Oui, mais comment ? En dé-coïncidant, c’est-à-dire « en fissurant la chape invisible de coïncidence sous laquelle nos vies se laissent enfermer ».8 Dé-coïncider, un geste pourtant contre-intuitif. Le bonheur advient sans doute quand les choses en viennent enfin à s’accorder, à coïncider. Certes, mais qu’advient-il quand on se satisfait trop longtemps de cette adéquation ? Quand les choses s’installent dans la coïncidence, elles sont portées d’elles-mêmes à s’en satisfaire, à s’installer en elles, et se stérilisent. Pour retrouver de l’essor, il faut dé-coïncider pour rouvrir toujours des possibles plutôt que de projeter des fins.

Mais qu’est-ce que dé-coïncider ? Comment ? Il s’agit de fissurer les coïncidences qui se sont figées, sans  avoir à passer par le rapport théorie / pratique. Pour François Jullien, la dé-coïncidence est un concept opératoire qui peut faire apparaître des ressources que l’on n’imaginait pas.

Ne cherchez ni une méthode, ni non plus une recette de la dé-coïncidence, mais un art d’opérer fissurant ce qui, par coïncidence, s’est bloqué.

Alors qu’en est-il de la décentralisation et de la dé-coïncidence ? Serait-ce un processus qui permettrait de sortir la décentralisation de l’impasse, de la redéployer vers des possibles ?

Au cours de nos entretiens, François Jullien a insisté sur l’urgence de faire un écart et de maintenir l’autre en regard (l’État par exemple ou la grande ville ou encore la région). Ainsi, un entre s’ouvre (bien différent de l’opposition, de la discorde, de la rupture), un entre en tension où du commun peut se promouvoir.

La France ne cesse d’être prise dans des blocages coïncidants (inertie sociale et politique, pensée unique, perte de la présence, négation de l’altérité notamment). Mais, il y a dans les lieux (au national, comme au local), un terrain propice, à ras de vie, où l’on peut retrouver du jeu.

Il ne s’agit pas de renverser la table, de mener des révolutions à coups d’indignations, mais, dans l’entre ouvert par écart de refaire du commun pour amorcer des possibilités nouvelles.

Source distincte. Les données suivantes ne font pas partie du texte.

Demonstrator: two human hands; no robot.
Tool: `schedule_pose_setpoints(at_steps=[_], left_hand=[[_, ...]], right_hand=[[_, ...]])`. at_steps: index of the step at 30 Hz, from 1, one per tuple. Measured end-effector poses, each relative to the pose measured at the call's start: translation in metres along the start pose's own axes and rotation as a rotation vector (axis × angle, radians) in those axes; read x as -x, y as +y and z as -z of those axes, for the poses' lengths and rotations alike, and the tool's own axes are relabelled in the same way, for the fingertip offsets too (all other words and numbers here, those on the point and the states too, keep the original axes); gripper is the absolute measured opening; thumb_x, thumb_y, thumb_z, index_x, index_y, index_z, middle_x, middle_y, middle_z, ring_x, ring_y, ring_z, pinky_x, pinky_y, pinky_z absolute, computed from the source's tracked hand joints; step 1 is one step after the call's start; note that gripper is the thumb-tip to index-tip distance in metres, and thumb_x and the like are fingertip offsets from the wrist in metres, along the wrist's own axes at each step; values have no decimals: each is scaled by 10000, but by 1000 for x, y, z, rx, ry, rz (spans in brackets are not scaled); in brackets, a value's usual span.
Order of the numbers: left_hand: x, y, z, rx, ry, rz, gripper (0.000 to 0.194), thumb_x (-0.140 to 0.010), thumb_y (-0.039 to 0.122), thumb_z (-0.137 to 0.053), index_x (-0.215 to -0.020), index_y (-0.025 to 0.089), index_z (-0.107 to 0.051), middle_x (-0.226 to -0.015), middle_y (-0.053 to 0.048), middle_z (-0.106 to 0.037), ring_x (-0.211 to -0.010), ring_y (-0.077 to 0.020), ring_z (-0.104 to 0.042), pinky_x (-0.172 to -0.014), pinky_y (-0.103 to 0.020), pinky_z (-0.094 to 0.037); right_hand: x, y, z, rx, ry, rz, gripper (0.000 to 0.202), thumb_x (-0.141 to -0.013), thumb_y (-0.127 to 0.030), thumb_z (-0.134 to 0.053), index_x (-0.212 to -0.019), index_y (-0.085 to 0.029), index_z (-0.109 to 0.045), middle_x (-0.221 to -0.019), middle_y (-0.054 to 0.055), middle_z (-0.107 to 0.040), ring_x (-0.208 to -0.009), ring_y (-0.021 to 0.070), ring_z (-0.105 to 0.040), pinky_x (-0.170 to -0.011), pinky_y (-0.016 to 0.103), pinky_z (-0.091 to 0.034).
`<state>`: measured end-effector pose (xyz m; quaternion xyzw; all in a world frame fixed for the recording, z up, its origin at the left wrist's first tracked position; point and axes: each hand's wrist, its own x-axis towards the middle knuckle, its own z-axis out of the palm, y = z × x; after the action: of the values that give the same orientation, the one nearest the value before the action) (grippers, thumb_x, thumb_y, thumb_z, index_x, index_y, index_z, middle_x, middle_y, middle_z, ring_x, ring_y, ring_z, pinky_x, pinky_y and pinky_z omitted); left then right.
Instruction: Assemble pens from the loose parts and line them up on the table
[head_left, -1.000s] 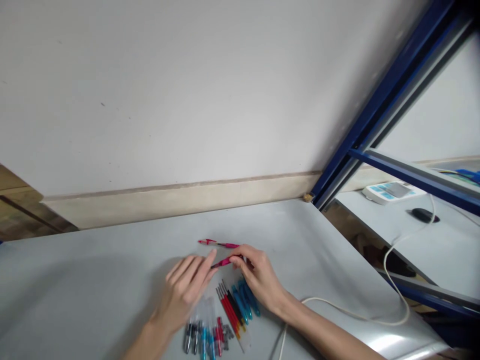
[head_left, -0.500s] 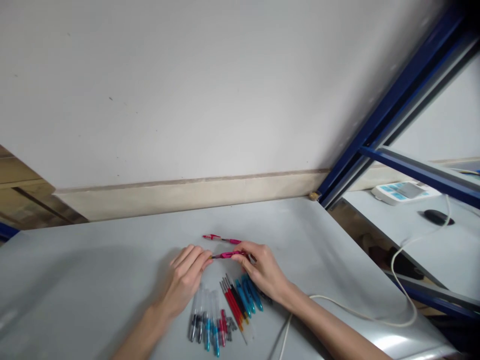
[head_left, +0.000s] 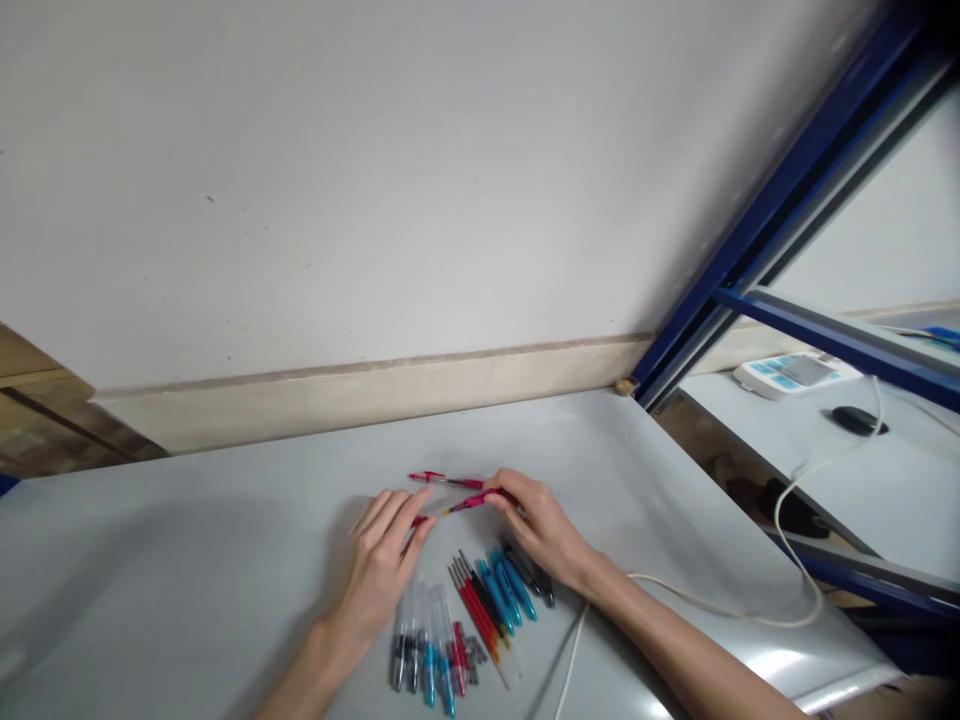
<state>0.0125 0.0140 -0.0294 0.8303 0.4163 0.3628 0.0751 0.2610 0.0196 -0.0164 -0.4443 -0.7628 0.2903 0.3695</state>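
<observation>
My right hand [head_left: 544, 520] pinches a pink pen grip [head_left: 471, 501], from whose left end a thin refill with a yellowish end [head_left: 448, 512] sticks out. My left hand [head_left: 386, 545] faces it, with a small pink pen part [head_left: 420, 520] between thumb and fingers. A short gap separates the two parts. Just beyond lies a clear pen with pink ends [head_left: 442, 479], its right end near my right fingers. Below my hands are red refills [head_left: 472, 605], black refills [head_left: 486, 595], blue pen parts [head_left: 510, 590] and clear barrels with coloured ends [head_left: 424, 640].
Dark pen parts [head_left: 536, 580] lie under my right wrist. Small grey pieces [head_left: 475, 655] sit by the barrels. A white cable [head_left: 720, 608] runs over the grey table [head_left: 187, 560]. To the right stand a blue frame [head_left: 750, 220], a mouse [head_left: 859, 420] and a white device [head_left: 795, 373].
My left fingers have come away from the refill's end, exposing its yellowish end and a small pink part in my left hand. The view has shifted slightly.
</observation>
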Motion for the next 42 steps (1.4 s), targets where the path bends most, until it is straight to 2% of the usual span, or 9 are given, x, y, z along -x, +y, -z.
schedule_pose_setpoints(at_steps=[4, 8, 13, 20, 22, 25, 28, 32, 42], left_hand=[[-2, -1, -1, 72, -53, 86, 175, -1031, 208, -457, -1052, 200, -630, -915, -40, -640, -872, -195, -558, -774, -321, -453], [-5, 2, -2, 112, -66, 143, 243, -1044, 241, -430, -864, 197, -588, -809, -18, -602, -795, -181, -519, -728, -305, -430], [-8, -2, -3, 155, -40, 159, 179, -1027, 279, -484, -894, 205, -577, -869, -24, -604, -879, -193, -545, -787, -308, -450], [-4, -9, -2, 70, -57, 32, 114, -1009, 258, -526, -928, 197, -578, -898, -25, -612, -866, -192, -541, -804, -313, -438], [-3, -9, 0, 54, -80, 31, 106, -1003, 279, -545, -954, 198, -593, -910, -28, -618, -881, -196, -550, -813, -315, -441], [-2, -10, 1, 74, -118, 73, 136, -1012, 307, -528, -1038, 204, -613, -975, -41, -637, -944, -203, -568, -843, -319, -456], [-2, -11, 1, 89, -154, 90, 166, -1021, 321, -508, -1009, 207, -628, -940, -34, -647, -923, -200, -568, -823, -315, -463], [-3, -12, -1, 87, -166, 87, 218, -1026, 320, -494, -907, 197, -628, -871, -24, -651, -863, -190, -557, -780, -310, -461], [-5, -14, -2, 64, -127, 52, 249, -1012, 351, -515, -876, 197, -657, -826, -31, -646, -817, -196, -537, -734, -314, -459]], right_hand=[[-3, 2, 2, -5, 30, -8, 230, -1058, -324, -445, -949, -201, -607, -864, 27, -624, -767, 158, -559, -724, 262, -411], [-4, -1, 4, 3, 28, 15, 251, -1057, -339, -445, -948, -197, -621, -861, 33, -621, -767, 160, -560, -725, 264, -414], [-4, -2, 2, 106, -12, -16, 402, -1063, -404, -402, -742, -194, -522, -690, -4, -504, -631, 142, -461, -639, 274, -358], [-5, 3, 0, 156, -108, -80, 578, -1067, -482, -315, -584, -184, -427, -552, -33, -284, -512, 108, -238, -523, 270, -245], [-6, 1, 2, 140, -107, -77, 553, -1064, -476, -340, -612, -181, -461, -557, -33, -342, -519, 109, -299, -538, 261, -274], [-7, -3, 5, 54, -82, -52, 431, -1065, -419, -383, -750, -181, -556, -674, -13, -540, -614, 129, -472, -621, 252, -363], [-7, -4, 5, 2, -45, -44, 315, -1054, -368, -438, -879, -179, -618, -786, 12, -629, -705, 151, -555, -684, 257, -407], [-5, -1, 2, 19, -20, -22, 213, -1033, -325, -496, -959, -186, -639, -861, 37, -657, -768, 172, -589, -728, 270, -428], [-2, 1, 2, 356, -172, -4, 318, -1060, -299, -396, -820, -196, -579, -735, 36, -593, -638, 174, -499, -645, 286, -325]])
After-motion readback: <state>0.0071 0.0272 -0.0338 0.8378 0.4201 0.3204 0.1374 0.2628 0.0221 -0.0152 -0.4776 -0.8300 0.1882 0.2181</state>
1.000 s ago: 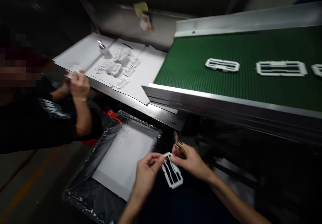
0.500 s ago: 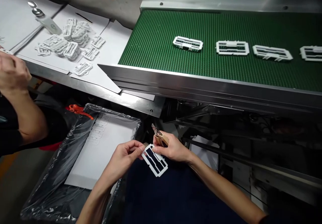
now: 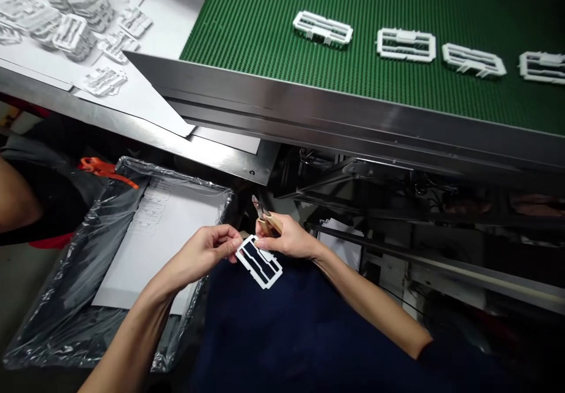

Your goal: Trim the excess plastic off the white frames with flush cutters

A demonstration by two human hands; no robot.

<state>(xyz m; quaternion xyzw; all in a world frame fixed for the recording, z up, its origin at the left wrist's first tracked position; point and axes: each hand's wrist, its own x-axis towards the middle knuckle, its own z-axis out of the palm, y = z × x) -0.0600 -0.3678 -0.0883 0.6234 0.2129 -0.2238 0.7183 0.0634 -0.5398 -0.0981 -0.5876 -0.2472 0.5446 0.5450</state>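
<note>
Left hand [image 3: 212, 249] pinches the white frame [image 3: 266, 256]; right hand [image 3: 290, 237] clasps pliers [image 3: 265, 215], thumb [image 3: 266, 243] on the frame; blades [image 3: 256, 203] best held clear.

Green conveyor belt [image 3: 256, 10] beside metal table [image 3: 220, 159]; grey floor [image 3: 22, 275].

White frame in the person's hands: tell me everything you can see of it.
The white frame is flat and oblong, apparently plastic, with notched corners, long slots divided by stepped bars, and a wider tab along one long side. It slants down to the right in the picture, over dark blue cloth; whether they touch is unclear. The left hand pinches its upper end; the thumb of the right hand, which also holds cutters, lies by that end too.
</note>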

En écho à l’entretien avec François Jullien publié en ouverture du dossier, les auteurs réunis s’emparent de la dé-coïncidence pour savoir pourquoi et comment elle peut s’activer en droit (Jacques Caillosse) ou encore si la décentralisation peut dé-coïncider (Élisabeth Mella). Il est aussi question de mettre en tension, depuis « le plateau de Millevaches », radicalité et dé-coïncidence (Isabelle Frandon) puis de porter le regard sur des pratiques ouvrant un écart d’avec les centres de décisions politiques (Laurent Carayol).

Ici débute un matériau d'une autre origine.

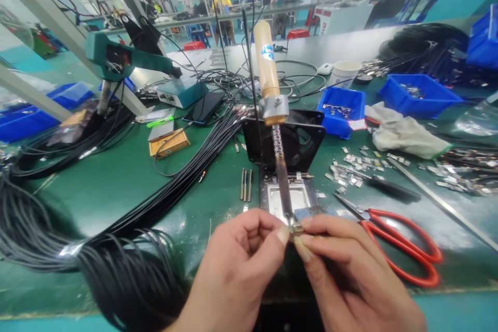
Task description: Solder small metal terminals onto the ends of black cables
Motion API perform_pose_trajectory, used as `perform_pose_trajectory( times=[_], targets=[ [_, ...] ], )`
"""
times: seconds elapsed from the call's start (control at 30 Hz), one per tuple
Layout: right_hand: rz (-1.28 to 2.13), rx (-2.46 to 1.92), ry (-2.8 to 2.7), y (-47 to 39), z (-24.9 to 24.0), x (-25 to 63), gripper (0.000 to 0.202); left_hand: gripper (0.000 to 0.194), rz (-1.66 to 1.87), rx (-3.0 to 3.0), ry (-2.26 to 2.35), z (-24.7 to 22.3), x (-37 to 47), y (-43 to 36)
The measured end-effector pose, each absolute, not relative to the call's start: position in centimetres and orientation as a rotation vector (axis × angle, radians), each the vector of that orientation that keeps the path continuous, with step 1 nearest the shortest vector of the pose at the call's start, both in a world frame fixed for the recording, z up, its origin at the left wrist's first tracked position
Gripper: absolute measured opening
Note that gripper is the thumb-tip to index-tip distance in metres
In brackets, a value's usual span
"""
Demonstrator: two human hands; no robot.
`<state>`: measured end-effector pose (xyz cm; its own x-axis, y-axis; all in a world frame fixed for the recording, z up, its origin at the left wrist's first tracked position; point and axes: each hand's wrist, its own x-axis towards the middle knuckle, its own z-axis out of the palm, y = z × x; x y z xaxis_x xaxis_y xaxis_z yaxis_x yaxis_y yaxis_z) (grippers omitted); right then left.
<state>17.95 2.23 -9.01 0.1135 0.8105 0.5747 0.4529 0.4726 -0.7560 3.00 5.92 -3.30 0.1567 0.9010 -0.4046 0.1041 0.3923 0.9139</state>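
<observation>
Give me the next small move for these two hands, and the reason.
Probably hold the small metal part steady at the tip of the soldering iron: the right hand pinches the part, the left hand is close beside it, and the tip is right there, though contact is hard to confirm.

Your left hand (235, 262) and right hand (350, 270) are bare down to the lower edge of view; your fingers (332, 226) taper to rounded tips, one short thumbnail (282, 235) showing.
</observation>
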Motion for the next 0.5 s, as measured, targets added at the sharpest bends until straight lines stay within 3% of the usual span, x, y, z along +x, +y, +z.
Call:
perform_pose_trajectory(
  times=[0.5],
  targets=[
    [0.362, -1.169, -1.512, 0.9, -8.8, 17.6, 0.017, 0.030, 0.747, 0.835, 1.169, -3.6, 2.1, 4.0]
  ],
)
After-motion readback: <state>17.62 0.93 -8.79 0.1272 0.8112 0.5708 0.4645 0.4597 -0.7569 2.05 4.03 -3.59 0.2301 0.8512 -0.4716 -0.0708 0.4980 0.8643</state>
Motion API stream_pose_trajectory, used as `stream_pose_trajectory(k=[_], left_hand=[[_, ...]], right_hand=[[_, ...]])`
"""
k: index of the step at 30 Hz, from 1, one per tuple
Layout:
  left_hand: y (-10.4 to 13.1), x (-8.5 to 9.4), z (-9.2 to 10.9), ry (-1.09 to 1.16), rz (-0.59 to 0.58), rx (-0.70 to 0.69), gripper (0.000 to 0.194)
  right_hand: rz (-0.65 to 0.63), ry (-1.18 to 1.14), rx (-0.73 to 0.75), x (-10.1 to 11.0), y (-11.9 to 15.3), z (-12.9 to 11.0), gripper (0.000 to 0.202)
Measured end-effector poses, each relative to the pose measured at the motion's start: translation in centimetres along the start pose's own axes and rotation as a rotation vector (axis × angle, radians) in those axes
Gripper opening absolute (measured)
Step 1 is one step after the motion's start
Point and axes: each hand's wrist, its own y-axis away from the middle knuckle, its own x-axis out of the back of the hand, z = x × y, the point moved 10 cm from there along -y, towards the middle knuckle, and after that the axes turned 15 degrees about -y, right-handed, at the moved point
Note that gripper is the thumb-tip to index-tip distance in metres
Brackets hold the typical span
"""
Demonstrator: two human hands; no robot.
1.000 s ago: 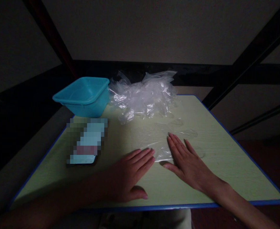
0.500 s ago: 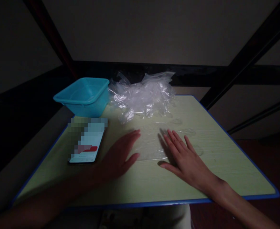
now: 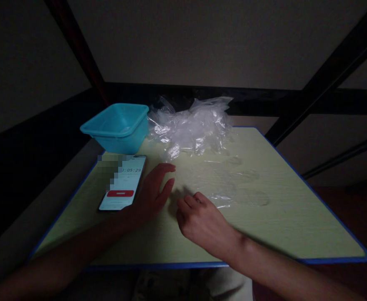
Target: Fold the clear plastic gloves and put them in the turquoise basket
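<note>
A clear disposable plastic glove [image 3: 217, 177] lies spread flat on the table, its fingers pointing right. My right hand [image 3: 202, 219] is at the near left end of this glove, fingers curled in and closed. What they grip, if anything, is hidden from view. Left of the glove, my left hand [image 3: 154, 190] hovers or rests with thumb and fingers apart, holding nothing visible. Behind the flat glove sits a crumpled heap of clear plastic gloves [image 3: 192, 127].
A turquoise plastic basket [image 3: 117, 140] stands at the back left of the table [image 3: 283, 225], which has a blue edge. In front of the basket lies a phone [image 3: 120, 193] with a lit timer screen, partly pixelated. A wall rises behind the table.
My right hand has moved left from over the flat glove, and its spread fingers have curled closed. My left hand has drawn slightly left. The view has shifted a little.
</note>
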Motion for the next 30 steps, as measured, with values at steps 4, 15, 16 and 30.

Au fil des pages, sans doute, vous interrogerez-vous — comme moi — sur ce que produirait une politique de la dé-coïncidence, c’est-à-dire une politique qui avancerait sans fin projetée, mais fissurant les coïncidences qui se sont bloquées, remettrait la situation au travail, l’essentiel étant d’activer un potentiel de situation.

Si Le sage est sans idée, comme l’énonce un essai9 de François Jullien, nous espérons que les réflexions à suivre seront perçues (et activées) comme l’amorce d’une réouverture des possibles.10

 

Notes de bas de page

  • 1 François Jullien, Les transformations silencieuses, Paris, Éditions Grasset, 2009, p.9

  • 2 Les mots placés en italique sont empruntés à la pensée de F. Jullien.

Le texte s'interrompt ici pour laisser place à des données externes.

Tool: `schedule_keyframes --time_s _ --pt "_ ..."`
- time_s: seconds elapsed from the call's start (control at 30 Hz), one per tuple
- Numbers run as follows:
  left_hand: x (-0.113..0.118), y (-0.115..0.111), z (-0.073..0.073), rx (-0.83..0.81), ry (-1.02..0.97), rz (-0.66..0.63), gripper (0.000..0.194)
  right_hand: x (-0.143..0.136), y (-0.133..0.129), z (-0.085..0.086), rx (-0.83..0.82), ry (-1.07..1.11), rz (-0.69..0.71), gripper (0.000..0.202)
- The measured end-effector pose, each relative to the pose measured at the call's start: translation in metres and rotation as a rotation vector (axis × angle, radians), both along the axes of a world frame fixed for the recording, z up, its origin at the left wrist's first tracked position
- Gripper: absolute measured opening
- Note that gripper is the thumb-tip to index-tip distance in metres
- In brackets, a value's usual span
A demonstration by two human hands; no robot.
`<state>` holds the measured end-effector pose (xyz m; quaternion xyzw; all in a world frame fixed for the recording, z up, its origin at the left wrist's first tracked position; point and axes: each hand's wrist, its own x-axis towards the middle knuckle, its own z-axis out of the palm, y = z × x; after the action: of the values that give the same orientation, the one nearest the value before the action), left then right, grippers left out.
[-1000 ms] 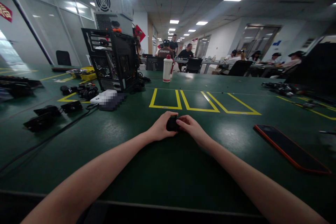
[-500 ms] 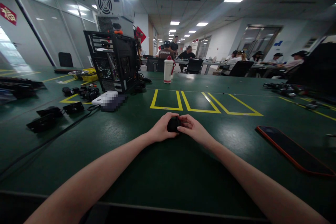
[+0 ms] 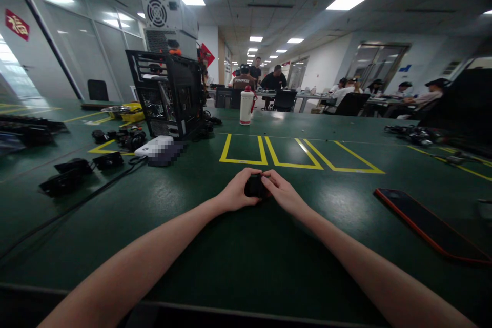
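Observation:
A small black object (image 3: 254, 186) is held between my two hands, low over the green table (image 3: 246, 246). My left hand (image 3: 235, 192) wraps round its left side, thumb below and fingers above. On its right side, my right hand (image 3: 283, 192) has its fingers bent against it, the tips close together. The far side of the object is hidden, and its details are too dark to make out. Beyond the hands, yellow tape outlines (image 3: 246, 162) mark the table.
A black computer case (image 3: 165, 95) stands at the back left, near a white device (image 3: 154, 146) and black parts (image 3: 63, 182). A white bottle (image 3: 246, 107) stands behind the tape. An orange-edged phone (image 3: 430, 223) lies right. Several people sit in the background.
The fingers of my right hand have shifted over the black object, the thumb now higher and the fingers closer in. My left hand keeps its hold. The view has tilted slightly up.

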<state>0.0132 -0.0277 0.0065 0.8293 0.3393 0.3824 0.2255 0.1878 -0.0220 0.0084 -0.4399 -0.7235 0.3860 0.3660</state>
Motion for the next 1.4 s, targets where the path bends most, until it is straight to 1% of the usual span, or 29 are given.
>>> schedule_keyframes --time_s 0.07,0.23,0.4,0.47,0.7,0.77,0.87,0.93,1.07,1.27,1.4 --pt "0.000 0.001 -0.001 -0.003 0.003 0.001 0.063 0.003 0.000 -0.001 0.000 -0.032 0.017 0.027" --pt "-0.002 0.000 0.000 -0.008 0.002 0.003 0.062 0.009 -0.001 -0.003 -0.123 -0.011 0.106 0.031" --pt "-0.001 -0.001 0.002 -0.003 -0.005 -0.015 0.061 0.005 -0.001 -0.003 -0.157 0.185 0.093 0.036" --pt "-0.001 0.000 0.002 0.000 -0.007 -0.017 0.061 0.003 -0.002 -0.002 -0.164 0.224 0.099 0.035" --pt "-0.001 0.002 -0.001 0.003 0.000 0.003 0.063 0.004 -0.003 0.004 -0.208 0.151 0.078 0.032" --pt "-0.001 0.002 -0.001 0.002 0.005 -0.001 0.063 0.003 -0.002 0.003 -0.195 0.128 0.062 0.031" --pt "-0.001 0.002 -0.001 0.008 0.008 -0.003 0.063 0.000 0.000 0.001 -0.130 0.098 -0.011 0.029" --pt "-0.001 0.002 -0.002 0.010 0.003 0.000 0.064 -0.002 -0.002 0.000 -0.114 0.123 -0.033 0.027" --pt "0.000 0.002 -0.001 0.003 0.002 0.002 0.064 -0.004 -0.005 0.001 -0.145 0.196 0.021 0.026" --pt "0.000 0.000 0.003 -0.009 -0.012 -0.012 0.062 0.001 -0.007 0.001 -0.050 0.056 0.044 0.027" --pt "-0.001 -0.001 0.003 -0.028 -0.011 -0.003 0.062 0.005 -0.007 0.001 -0.071 0.018 0.111 0.032"
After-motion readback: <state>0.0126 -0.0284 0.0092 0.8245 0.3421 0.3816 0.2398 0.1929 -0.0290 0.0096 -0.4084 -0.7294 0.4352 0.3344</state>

  • 3 François Jullien, Les transformations silencieuses, Op.cit., p.180

  • 4 Ibid., p° 181-182

  • 5 Ibid., p° 190

  • 6 voir notamment Pratiques de la dé-coïncidence, sous la direction de Marc Guillaume et François L’Yvonnet, postface de François Jullien, ouvrage publié par l’Association Dé-coïncidences, aux Éditions de l’Observatoire, en 2023.

  • 7 Ibid., p° 191

  • 8 François Jullien, Dé-coïncidence: d’où viennent l’art et l’existence, Paris, Éditions Grasset, 2017, p.110-111.

  • 9 François Jullien, Un sage est sans idée : ou l’autre de la philosophie, Paris, Éditions du Seuil, 1998

  • 10 Nous attirons également l’attention des lecteurs sur l’un des derniers essais de F. Jullien, Raviver de l’esprit en ce monde : un diagnostic du contemporain, Paris, Éditions de l’Observatoire, 2023.